──────── DATA EXTRACT ────────

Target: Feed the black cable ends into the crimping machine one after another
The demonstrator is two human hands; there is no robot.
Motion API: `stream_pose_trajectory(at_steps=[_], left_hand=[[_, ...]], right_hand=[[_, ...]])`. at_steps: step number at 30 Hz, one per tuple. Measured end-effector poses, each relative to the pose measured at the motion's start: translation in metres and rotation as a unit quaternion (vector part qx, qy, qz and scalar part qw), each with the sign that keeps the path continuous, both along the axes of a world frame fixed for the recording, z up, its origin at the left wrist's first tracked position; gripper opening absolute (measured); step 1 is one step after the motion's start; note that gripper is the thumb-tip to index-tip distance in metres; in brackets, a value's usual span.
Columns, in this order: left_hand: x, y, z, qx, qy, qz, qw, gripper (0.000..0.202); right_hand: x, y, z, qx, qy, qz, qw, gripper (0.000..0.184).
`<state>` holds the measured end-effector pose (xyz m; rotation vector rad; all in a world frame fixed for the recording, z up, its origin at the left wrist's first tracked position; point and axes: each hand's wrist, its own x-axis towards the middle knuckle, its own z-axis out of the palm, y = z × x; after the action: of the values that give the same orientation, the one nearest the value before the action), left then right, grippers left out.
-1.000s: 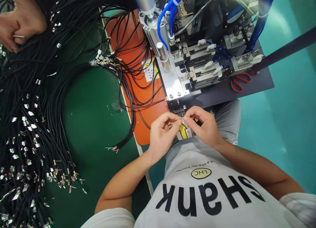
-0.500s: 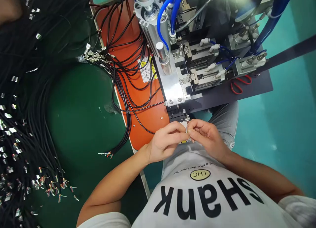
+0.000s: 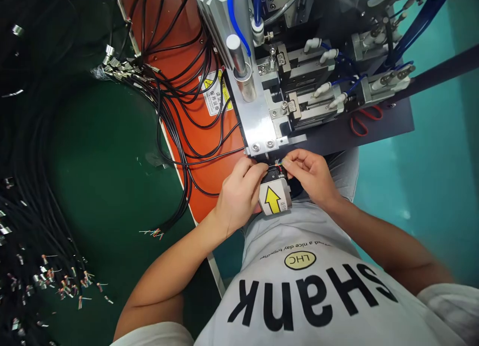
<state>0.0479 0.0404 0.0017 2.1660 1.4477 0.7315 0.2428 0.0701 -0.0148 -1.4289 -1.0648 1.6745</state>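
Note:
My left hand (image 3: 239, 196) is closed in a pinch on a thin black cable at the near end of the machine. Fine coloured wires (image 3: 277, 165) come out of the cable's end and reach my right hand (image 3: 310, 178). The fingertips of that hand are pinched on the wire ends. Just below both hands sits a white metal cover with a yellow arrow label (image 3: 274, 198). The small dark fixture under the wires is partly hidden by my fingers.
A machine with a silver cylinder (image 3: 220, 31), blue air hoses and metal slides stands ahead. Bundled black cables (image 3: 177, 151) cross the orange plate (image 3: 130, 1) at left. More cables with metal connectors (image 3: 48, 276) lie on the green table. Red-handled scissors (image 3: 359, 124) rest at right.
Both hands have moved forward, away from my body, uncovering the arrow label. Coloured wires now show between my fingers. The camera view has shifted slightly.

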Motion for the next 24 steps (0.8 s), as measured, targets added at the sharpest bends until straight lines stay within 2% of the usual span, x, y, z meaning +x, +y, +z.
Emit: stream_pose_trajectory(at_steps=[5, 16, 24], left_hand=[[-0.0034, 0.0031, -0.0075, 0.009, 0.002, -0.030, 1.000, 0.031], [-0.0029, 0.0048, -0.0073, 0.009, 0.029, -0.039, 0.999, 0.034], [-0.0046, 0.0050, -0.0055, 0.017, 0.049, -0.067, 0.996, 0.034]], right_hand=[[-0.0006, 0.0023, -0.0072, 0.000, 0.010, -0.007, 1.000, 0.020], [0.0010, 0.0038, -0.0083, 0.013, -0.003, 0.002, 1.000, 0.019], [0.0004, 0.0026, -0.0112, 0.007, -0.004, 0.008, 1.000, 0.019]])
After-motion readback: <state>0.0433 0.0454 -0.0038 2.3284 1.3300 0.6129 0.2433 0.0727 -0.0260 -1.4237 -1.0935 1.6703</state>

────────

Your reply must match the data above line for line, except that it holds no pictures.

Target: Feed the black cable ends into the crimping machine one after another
The demonstrator is two human hands; there is no robot.
Motion API: `stream_pose_trajectory(at_steps=[_], left_hand=[[_, ...]], right_hand=[[_, ...]])`. at_steps: step number at 30 Hz, one per tuple. Measured end-effector poses, each relative to the pose measured at the motion's start: translation in metres and rotation as a unit quaternion (vector part qx, qy, qz and scalar part qw), each with the sign that keeps the path continuous, both along the axes of a world frame fixed for the recording, z up, its origin at the left wrist's first tracked position; gripper opening absolute (measured); step 1 is one step after the motion's start; note that gripper is the thumb-tip to index-tip distance in metres; in brackets, a value's usual span.
Columns, in this order: left_hand: x, y, z, qx, qy, qz, qw, gripper (0.000..0.202); right_hand: x, y, z, qx, qy, qz, qw, gripper (0.000..0.184).
`<state>` holds the measured end-effector pose (xyz m; rotation vector rad; all in a world frame fixed for the recording, z up, its origin at the left wrist's first tracked position; point and axes: each hand's wrist, its own x-axis towards the middle knuckle, its own z-axis out of the palm, y = z × x; after the action: of the values that give the same orientation, the one nearest the value before the action), left then right, grippers left out.
-1.000s: 
-0.500s: 
+0.000s: 
<state>0.0479 0.0404 0.0017 2.1660 1.4477 0.7315 0.2428 0.0701 -0.0148 -1.4289 -1.0648 1.6745</state>
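Note:
My left hand (image 3: 239, 196) is closed in a pinch on a thin black cable at the near end of the machine. Fine coloured wires (image 3: 277, 165) come out of the cable's end and reach my right hand (image 3: 310, 178). The fingertips of that hand are pinched on the wire ends. Just below both hands sits a white metal cover with a yellow arrow label (image 3: 274, 198). The small dark fixture under the wires is partly hidden by my fingers.
A machine with a silver cylinder (image 3: 220, 31), blue air hoses and metal slides stands ahead. Bundled black cables (image 3: 177, 151) cross the orange plate (image 3: 130, 1) at left. More cables with metal connectors (image 3: 48, 276) lie on the green table. Red-handled scissors (image 3: 359, 124) rest at right.
Both hands have moved forward, away from my body, uncovering the arrow label. Coloured wires now show between my fingers. The camera view has shifted slightly.
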
Motion for the next 24 steps (0.8 s), as measured, targets added at the sharpest bends until straight lines stay within 2% of the usual span, x, y, z meaning +x, +y, +z.
Emit: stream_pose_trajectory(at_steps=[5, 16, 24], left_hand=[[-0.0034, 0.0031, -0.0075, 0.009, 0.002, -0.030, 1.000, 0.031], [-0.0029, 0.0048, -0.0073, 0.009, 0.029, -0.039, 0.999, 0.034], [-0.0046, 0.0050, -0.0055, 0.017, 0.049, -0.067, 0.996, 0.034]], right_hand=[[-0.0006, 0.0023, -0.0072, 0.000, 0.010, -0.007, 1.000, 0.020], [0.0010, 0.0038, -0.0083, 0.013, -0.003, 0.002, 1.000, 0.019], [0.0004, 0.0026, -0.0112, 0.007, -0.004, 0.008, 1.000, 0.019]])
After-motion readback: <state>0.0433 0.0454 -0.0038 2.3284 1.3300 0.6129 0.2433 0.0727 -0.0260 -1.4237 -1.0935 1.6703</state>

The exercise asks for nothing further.